Background information
- Origin: Minneapolis, Minnesota, U.S.
- Genres: EDM, dance pop, hip hop, pop, synthpop
- Years active: 2004–present
- Members: Bryan Atchison Neil Olstad
- Website: kookoo.pizza

= Koo Koo (duo) =

American kids' comedy disco duo

Koo Koo (formerly Koo Koo Kanga Roo) is an American comedy disco duo from Minneapolis, Minnesota, consisting of vocalists Bryan Atchison and Neil Olstad.

Billed as an "interactive dance party duo" and described as "the Beastie Boys meet Sesame Street", Koo Koo showcase a colorful live show that relies heavily on audience participation, featuring overtly silly sing-along songs that are typically accompanied by their own individual dance move. The duo has toured nationwide, performing for both children's events and at mainstream music clubs with rock and punk bands.

==Overview==
Koo Koo have defined themselves foremost as a live band, with their performances and audience interaction being the pure core of the group, even more so than their recorded music. Bryan and Neil are the only members of Koo Koo, and thus perform all of their songs against pre-recorded backing tracks played from their iPods over the venue's PA system. The duo's songs are written explicitly for the purposes of audience participation, featuring sing-along verses and/or choruses often utilizing a call and response technique, and almost always including a simple dance move unique to each song that Bryan and Neil encourage the audience to follow along with.
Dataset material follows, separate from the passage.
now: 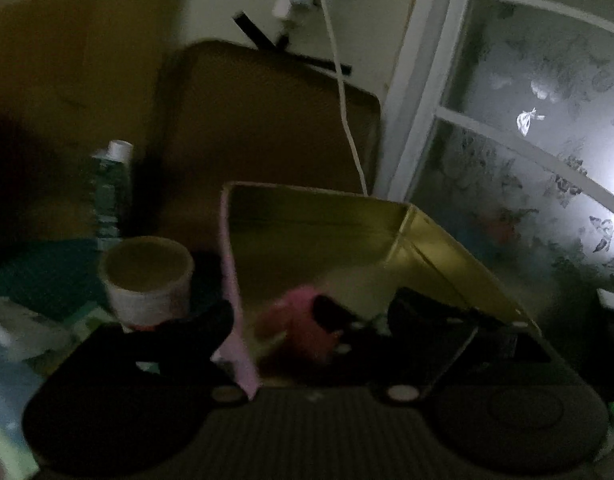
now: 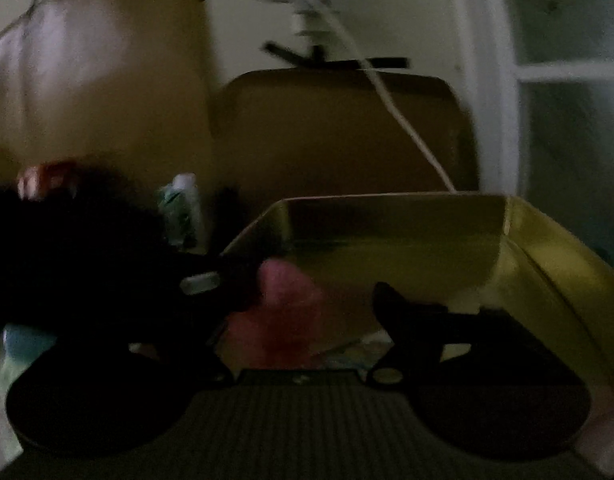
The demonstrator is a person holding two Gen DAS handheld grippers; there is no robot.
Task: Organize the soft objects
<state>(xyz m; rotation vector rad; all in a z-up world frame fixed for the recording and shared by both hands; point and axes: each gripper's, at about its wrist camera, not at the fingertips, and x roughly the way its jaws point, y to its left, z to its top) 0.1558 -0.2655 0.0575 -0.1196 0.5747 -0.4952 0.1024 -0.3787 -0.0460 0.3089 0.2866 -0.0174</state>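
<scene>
1. The room is dim: a brown chair back (image 1: 267, 120) stands behind, a patterned glass door (image 1: 527, 160) at the right, and a white cord (image 1: 343, 92) hangs down to the box.
2. The gold box (image 1: 315, 236) lies open-topped ahead of both grippers, on a cluttered surface beside a paper cup (image 1: 147, 276) and a bottle (image 1: 109, 184).
3. The pink soft thing (image 1: 303, 320) lies inside the box near its front left wall. Blur hides its long axis.
4. The left gripper (image 1: 307, 316) has its jaws spread wide either side of the pink thing, one finger outside the box's pink wall; nothing looks clamped.
5. The right gripper (image 2: 311, 300) is also wide open and empty. The pink thing (image 2: 283, 312) sits left of centre between its jaws, so the left hand seems nearer.
</scene>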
The subject matter of Koo Koo's songs rarely stray from juvenile "goofball" territory, covering such topics as cats, dinosaurs, letters of the alphabet, ninjas, food fights, fanny packs, hopscotch, slumber parties and peanut butter and jelly sandwiches. Despite this, Bryan and Neil hesitate to label themselves as a "kid's band", instead referring to Koo Koo as "a kid's band for adults" that aims to connect with all ages. "We shoot for goofy, more than kids' music specifically", Neil elaborated. "It's not about being a kids' thing, it's about being a fun thing". Neil has also mentioned that Koo Koo's songs try to touch on a nostalgia factor for older audiences, drawing on his and Bryan's memories of childhood; one prominent example includes the duo's tradition of throwing a playground parachute into the crowd at the end of their sets, the kind "that you remember from PE class in elementary school".

Appropriately, Koo Koo's merchandise table is just as mired in kid-friendly activity, regularly including such features as a station to make friendship bracelets - where Bryan and Neil strictly enforce a rule that if someone makes a bracelet, they must give it to a person they've never met before - and the "Koo Koo Kamera", a webcam where concert attendees can take their pictures together and have them uploaded to the group's website. Koo Koo also sells a variety of unconventional merchandise, ranging from official coloring books to a "mustache-on-a-stick".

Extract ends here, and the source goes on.